In 2025, Gen Z protests against corruption, inadequate public services, and poor governance in Nepal, Indonesia, and Morocco brought to the forefront the need for governments to listen to their youth and tackle corruption and inequality. But as the difficulties of restoring rights in Bangladesh after years under an authoritarian government illustrates, gains won through public mobilization can easily be lost unless democratic participation and free expression remain unassailable.
People take part in a youth-led protest against corruption and calling for education and healthcare reforms, in Rabat, Morocco, June 3, 2026.

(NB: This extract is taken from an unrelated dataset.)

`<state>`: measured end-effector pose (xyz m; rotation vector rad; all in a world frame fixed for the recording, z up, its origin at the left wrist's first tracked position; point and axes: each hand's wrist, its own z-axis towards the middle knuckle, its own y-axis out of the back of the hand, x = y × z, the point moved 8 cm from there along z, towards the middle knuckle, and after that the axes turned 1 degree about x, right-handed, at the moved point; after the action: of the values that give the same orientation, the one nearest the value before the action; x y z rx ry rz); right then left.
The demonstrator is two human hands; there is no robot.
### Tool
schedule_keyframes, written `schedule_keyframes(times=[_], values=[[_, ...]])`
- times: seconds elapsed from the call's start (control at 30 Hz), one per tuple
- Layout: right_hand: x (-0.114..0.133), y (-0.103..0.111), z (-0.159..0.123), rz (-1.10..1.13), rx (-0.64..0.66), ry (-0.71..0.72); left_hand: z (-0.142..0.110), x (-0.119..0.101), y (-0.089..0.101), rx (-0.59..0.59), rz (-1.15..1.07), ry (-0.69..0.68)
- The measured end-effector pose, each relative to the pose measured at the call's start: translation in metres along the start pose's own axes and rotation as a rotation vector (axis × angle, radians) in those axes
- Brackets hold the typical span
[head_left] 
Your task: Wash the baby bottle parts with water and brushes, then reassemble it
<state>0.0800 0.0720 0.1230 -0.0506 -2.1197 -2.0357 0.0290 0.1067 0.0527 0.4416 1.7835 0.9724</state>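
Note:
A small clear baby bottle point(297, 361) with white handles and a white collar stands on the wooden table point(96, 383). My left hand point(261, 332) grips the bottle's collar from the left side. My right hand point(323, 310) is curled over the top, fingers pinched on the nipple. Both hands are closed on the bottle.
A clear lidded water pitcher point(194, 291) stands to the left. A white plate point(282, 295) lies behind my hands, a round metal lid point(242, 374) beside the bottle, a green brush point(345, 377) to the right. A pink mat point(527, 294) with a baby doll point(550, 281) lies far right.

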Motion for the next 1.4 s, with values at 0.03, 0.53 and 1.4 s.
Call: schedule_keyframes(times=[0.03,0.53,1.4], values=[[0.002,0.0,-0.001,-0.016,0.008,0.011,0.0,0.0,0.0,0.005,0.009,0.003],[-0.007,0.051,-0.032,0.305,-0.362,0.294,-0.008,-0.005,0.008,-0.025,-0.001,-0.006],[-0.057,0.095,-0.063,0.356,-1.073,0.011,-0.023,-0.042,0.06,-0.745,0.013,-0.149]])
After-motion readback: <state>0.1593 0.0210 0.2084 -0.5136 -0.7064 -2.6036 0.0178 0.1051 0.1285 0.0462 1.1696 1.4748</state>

Demonstrators outside Nepal's Parliament during a protest in Kathmandu condemning social media prohibitions and corruption by the government, June 3, 2026.
In this more hostile world, civil society is more critical than ever. It’s also increasingly endangered, particularly in an environment where funding is scarce. In 2025, Human Rights Watch was labeled “undesirable” and banned from operating in Russia. For partners in Egypt, Hong Kong, and India, these tactics are all too familiar. Restrictions on civil society and protest have become more commonplace in Europe, including the UK and France. And now, for the first time, many worry about risks associated with their operational presence in the US, where the Open Society Foundations, a major donor, have already been threatened, and the administration is preparing a list of “domestic terrorists” under overbroad guidance that could be interpreted to include the work of many progressive groups.
Breaking the authoritarian wave and standing up for human rights is a generational challenge. In 2026, it will play out most acutely in the US, with far-reaching consequences for the rest of the world. Fighting back will require a determined, strategic, and coordinated reaction from voters, civil society, multilateral institutions, and rights-respecting governments around the globe.
그것조차 안 하면 겉으로 성별을 구분할 수가 없기 때문이긔 본인들도 그렇게., Human Rights Watch’s 36th annual review of human rights practices and trends around the globe, reviews developments in more than 100 countries.